Materials and methods

Study design and participants

We collected data from 683 T2DM patients diagnosed with DR who were hospitalized in the Endocrinology and Metabolism Department of the First Hospital of Jilin University from March 2017 to March 2023. Patients were grouped based on 24-hour urinary microalbumin and/or estimated glomerular filtration rate (eGFR): those with 24-hour urinary microalbumin ≥ 30 mg and/or eGFR < 60 ml/min were classified into the DR combined with DKD group, while others were classified into the DR group. Diagnosis of T2DM followed criteria outlined in the “Guidelines for the Prevention and Control of Type 2 Diabetes in China (2019)” (16). The diagnostic criteria for DR were based on the International Clinical Grading Standards (2002). Exclusion criteria included (1): acute complications (diabetic ketoacidosis, hyperosmolar hyperglycemic syndrome, severe infection, lactic acidosis, etc.) (2); type 1 diabetes or secondary diabetes (3); T2DM with other retinal vascular diseases complicated by macular edema (4); other retinal diseases (e.g., age-related macular degeneration, uveitis, hereditary retinal diseases) (5); acute or chronic nephritis, nephrotic syndrome, urinary infections, renal tumors, renal vascular diseases (6); use of drugs affecting urinary protein excretion or nephrotoxic drugs.

Data collection

General data collected included demographic characteristics, clinical information, and laboratory data such as blood routine, coagulation routine, urine routine, blood glucose-related indicators, liver function, kidney function, four lipid panel items, blood ions, thyroid function, as well as 24-hour urinary protein and urinary microalbumin levels. All these data were measured at the time of hospital admission. DR staging was performed using fundus photography and independently assessed by two ophthalmologists. Cases were classified according to the International DR Staging Standards (2003) into non-proliferative diabetic retinopathy (NPDR) and proliferative diabetic retinopathy (PDR). Hypertension was defined as a systolic blood pressure ≥ 140 mmHg and/or diastolic blood pressure ≥ 90 mmHg, measured on three separate occasions, or the current use of antihypertensive medication, or a documented history of hypertension. History of coronary heart disease was defined as a prior diagnosis of coronary heart disease. History of stroke was defined as a prior cerebrovascular event, confirmed by clinical diagnosis or supporting neuroimaging evidence. History of fatty liver was defined as a prior diagnosis of fatty liver disease, confirmed by imaging studies, abnormal biochemical markers, or clinical assessment by a physician. Smoking history was defined as current smoking (≥1 cigarette per day for at least 6 months) or former smoking (having smoked for ≥6 months but quit for at least 12 months). Alcohol consumption history was defined as current drinking (≥1 standard drink per week for the past 6 months) or former drinking (regular consumption for ≥6 months but abstinent for at least 12 months). Fasting blood samples were collected in the morning following an overnight fast of at least 8 hours. A family history of T2DM was defined as a history of T2DM in at least one parent or sibling.
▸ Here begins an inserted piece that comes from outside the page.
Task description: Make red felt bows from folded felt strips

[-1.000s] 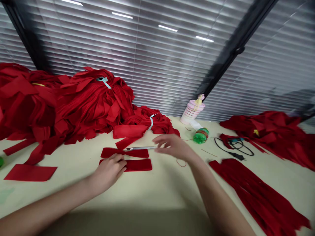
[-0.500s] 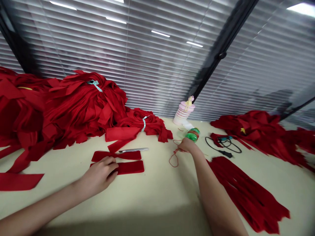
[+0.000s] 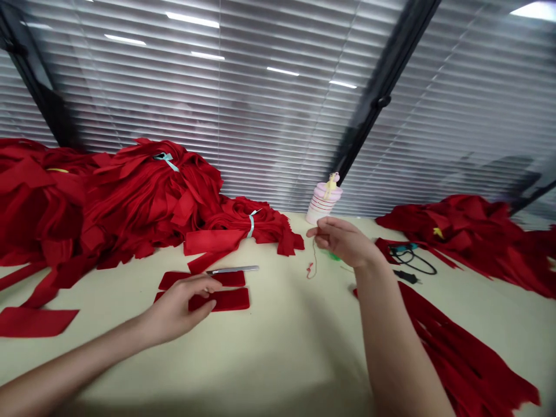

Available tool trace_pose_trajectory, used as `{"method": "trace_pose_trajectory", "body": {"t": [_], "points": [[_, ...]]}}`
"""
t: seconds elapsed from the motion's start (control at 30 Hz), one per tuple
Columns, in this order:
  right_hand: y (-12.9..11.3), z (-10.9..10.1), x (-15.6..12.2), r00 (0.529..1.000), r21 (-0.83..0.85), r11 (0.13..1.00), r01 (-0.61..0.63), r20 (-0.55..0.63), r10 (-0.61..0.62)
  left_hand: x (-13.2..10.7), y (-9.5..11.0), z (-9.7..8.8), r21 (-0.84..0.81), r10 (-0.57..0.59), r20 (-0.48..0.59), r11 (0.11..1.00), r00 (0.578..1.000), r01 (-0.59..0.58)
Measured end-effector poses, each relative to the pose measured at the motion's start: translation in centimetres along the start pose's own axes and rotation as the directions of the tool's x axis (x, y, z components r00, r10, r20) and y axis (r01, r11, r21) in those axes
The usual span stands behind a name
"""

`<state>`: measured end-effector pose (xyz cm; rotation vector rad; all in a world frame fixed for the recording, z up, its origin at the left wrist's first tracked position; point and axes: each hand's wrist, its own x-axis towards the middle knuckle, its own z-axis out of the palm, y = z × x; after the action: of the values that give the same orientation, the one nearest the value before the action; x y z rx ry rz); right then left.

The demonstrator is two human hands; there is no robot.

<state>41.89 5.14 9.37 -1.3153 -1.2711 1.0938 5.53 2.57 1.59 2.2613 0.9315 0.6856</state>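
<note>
My right hand [image 3: 341, 240] is raised above the table, fingers pinched on a thin red thread [image 3: 313, 262] that dangles down to a small knot just over the table top. My left hand [image 3: 180, 307] rests with its fingertips on the left end of two flat red felt strips [image 3: 226, 298] lying side by side on the cream table [image 3: 278, 347]. A slim metal tool [image 3: 232, 269] lies across the top of the farther strip.
Large heaps of red felt strips [image 3: 130, 197] fill the back left, one bundle [image 3: 249, 223] tied with a pale band. A pink spool stack [image 3: 324, 202] stands at the back. A black cable [image 3: 410, 260] and more red felt [image 3: 473, 231] lie right; long strips [image 3: 456, 347] near my right forearm.
My right hand reached right to the thread by the green bottle, pinched it, and has lifted it off the table. My left hand stayed on the felt strips.
</note>
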Motion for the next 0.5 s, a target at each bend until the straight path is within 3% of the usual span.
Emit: {"method": "trace_pose_trajectory", "body": {"t": [0.2, 0.37, 0.5], "points": [[-1.7, 4.3, -1.1, 0.980, 0.180, 0.979, 0.101, 0.150, -0.129, 5.4, 4.9, 1.7, -0.336, 0.022, 0.001, 0.941, 1.000, -0.020], [-3.0, 5.2, -2.8, 0.950, 0.213, 0.973, 0.089, 0.275, -0.147, 12.1, 8.8, 4.8, -0.531, 0.102, 0.005, 0.843, 0.995, -0.084], [-3.3, 4.6, -3.0, 0.971, 0.254, 0.961, 0.114, 0.175, -0.161, 13.4, 9.4, 6.7, -0.632, 0.050, 0.091, 0.774, 0.995, 0.019]]}}
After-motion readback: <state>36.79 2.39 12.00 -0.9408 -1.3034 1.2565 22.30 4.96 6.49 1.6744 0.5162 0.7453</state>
Correlation variable definitions

Body mass index (BMI) = weight (kg)/height (m)^2; Neutrophil-to-lymphocyte ratio (NLR) = neutrophil absolute value (NE)/lymphocyte absolute value (LY); Lymphocyte-to-monocyte ratio (LMR) = LY/monocyte absolute value (MO); Platelet-to-lymphocyte ratio (PLR) = platelet/LY; Residual cholesterol (mmol/L) = cholesterol (TC) – low-density lipoprotein cholesterol (LDL-C) – high-density lipoprotein cholesterol (HDL-C); Atherogenic index (AI) = (TC - HDL-C)/HDL-C; Atherogenic plasma index (API) = LDL-C/HDL-C; Atherogenic index of plasma (AIP) = log(triglyceride/HDL-C) (the unit of all lipid indicators is mmol/L); TyG index = ln[triglyceride (mg/dl) * plasma glucose (mg/dl)/2].

SNPs data collection

To explore potential genetic susceptibility to DR combined with DKD, twenty-five baseline-matched whole blood samples were selected from each group for SNPs genotyping.
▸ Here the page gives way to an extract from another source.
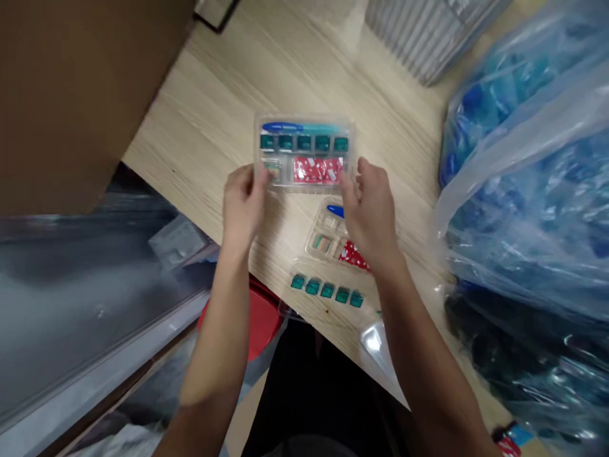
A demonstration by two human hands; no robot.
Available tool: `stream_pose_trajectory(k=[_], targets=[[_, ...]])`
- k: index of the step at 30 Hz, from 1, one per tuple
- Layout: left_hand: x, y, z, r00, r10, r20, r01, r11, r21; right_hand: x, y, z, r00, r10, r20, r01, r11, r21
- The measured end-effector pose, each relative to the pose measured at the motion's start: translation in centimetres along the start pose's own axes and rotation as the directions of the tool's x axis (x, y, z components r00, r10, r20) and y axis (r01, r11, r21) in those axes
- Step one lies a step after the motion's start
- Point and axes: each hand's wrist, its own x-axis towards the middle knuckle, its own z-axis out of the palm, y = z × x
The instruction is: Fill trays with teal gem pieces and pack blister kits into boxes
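Both hands hold a clear pack (pixel 304 152) just above the middle of the desk (pixel 223 108). The left hand (pixel 243 206) pinches the pack's near left corner, fingers curled around the rim. The right hand (pixel 368 212) pinches its right end in the same way.

Inside the pack, a blue pen (pixel 285 127) runs along the far side. Below it sits a row of 5 teal blocks (pixel 304 142), then a red packet (pixel 317 169) with white marks.

A second tray (pixel 328 279) lies open on the desk at its near edge, partly under the right wrist, with 5 more teal pieces (pixel 327 290) in a line.

Blue plastic bags (pixel 528 190) crowd the desk's right edge. A brown cardboard box (pixel 71 95) stands past the left edge, and a stack of clear trays (pixel 428 32) rests at the far side.
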Motion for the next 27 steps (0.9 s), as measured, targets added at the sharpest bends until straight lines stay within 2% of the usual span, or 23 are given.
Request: stream_pose_trajectory(k=[2,5,8,10,16,18,20,23,25,27], targets=[[-0.1,0.9,0.6,1.000,-0.003,-0.017,0.003,1.000,-0.006,3.4,0.8,1.5,0.996,0.089,0.024,-0.089,0.996,-0.023],[-0.8,1.6,0.8,0.999,-0.034,0.033,0.040,0.983,-0.179,5.3,1.5,1.8,0.980,0.183,0.078,-0.189,0.979,0.071],[-1.7,1.5,0.6,0.997,-0.031,0.072,0.052,0.948,-0.315,4.8,1.4,0.8,0.972,0.209,0.104,-0.230,0.937,0.264],[-2.2,1.1,0.5,0.998,-0.015,0.063,0.035,0.943,-0.330,4.4,1.2,0.3,0.974,0.207,0.090,-0.226,0.912,0.343],[-2.6,0.8,1.0,0.997,0.014,-0.077,-0.024,0.992,-0.122,4.8,1.3,0.1,0.980,0.157,0.120,-0.191,0.906,0.377],[-2.4,1.3,1.0,0.997,0.020,-0.073,-0.031,0.987,-0.156,5.0,1.3,-0.1,0.986,0.146,0.077,-0.164,0.903,0.396],[-2.4,2.0,1.0,0.999,0.010,-0.033,-0.018,0.966,-0.257,4.9,1.3,-0.3,0.992,0.122,0.019,-0.118,0.889,0.442],[-2.5,3.0,1.2,0.999,-0.032,-0.007,0.027,0.923,-0.384,4.6,1.3,-0.3,0.993,0.117,-0.017,-0.089,0.835,0.544],[-2.4,3.2,1.4,0.998,-0.055,-0.029,0.039,0.918,-0.395,4.5,1.4,-0.2,0.991,0.131,0.004,-0.110,0.816,0.567],[-2.2,3.0,1.6,0.995,-0.081,-0.059,0.057,0.940,-0.337,4.6,1.6,0.0,0.989,0.147,0.026,-0.139,0.845,0.517]])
The main instruments, equipment, experimental reagents, and consumables are listed in Supplementary Tables 1 and 2.

The candidate genes for this study were determined through a comprehensive review of the literature (Table 1).

The selection of SNPs loci in candidate genes was based on two primary sources: functional SNPs loci identified from the NCBI dbSNP database, focusing on gene functional regions such as Exon, Promoter, 5’ UTR, and 3’ UTR, and literature-derived SNPs identified through Google Scholar and databases such as GWAS Catalog, GWAS Central, and GWAS Atlas. SNPs with a minor allele frequency (MAF) < 0.01 in the Chinese Han population in Beijing based on data from the 1000 Genomes database were excluded. Predicted functionality of selected SNPs was assessed using http://snpinfo.niehs.nih.gov/, and linkage disequilibrium (LD) analysis was performed using http://asia.ensembl.org/Homo_sapiens/Tools/LD?db=core. The final SNPs loci of candidate genes are presented in Table 2.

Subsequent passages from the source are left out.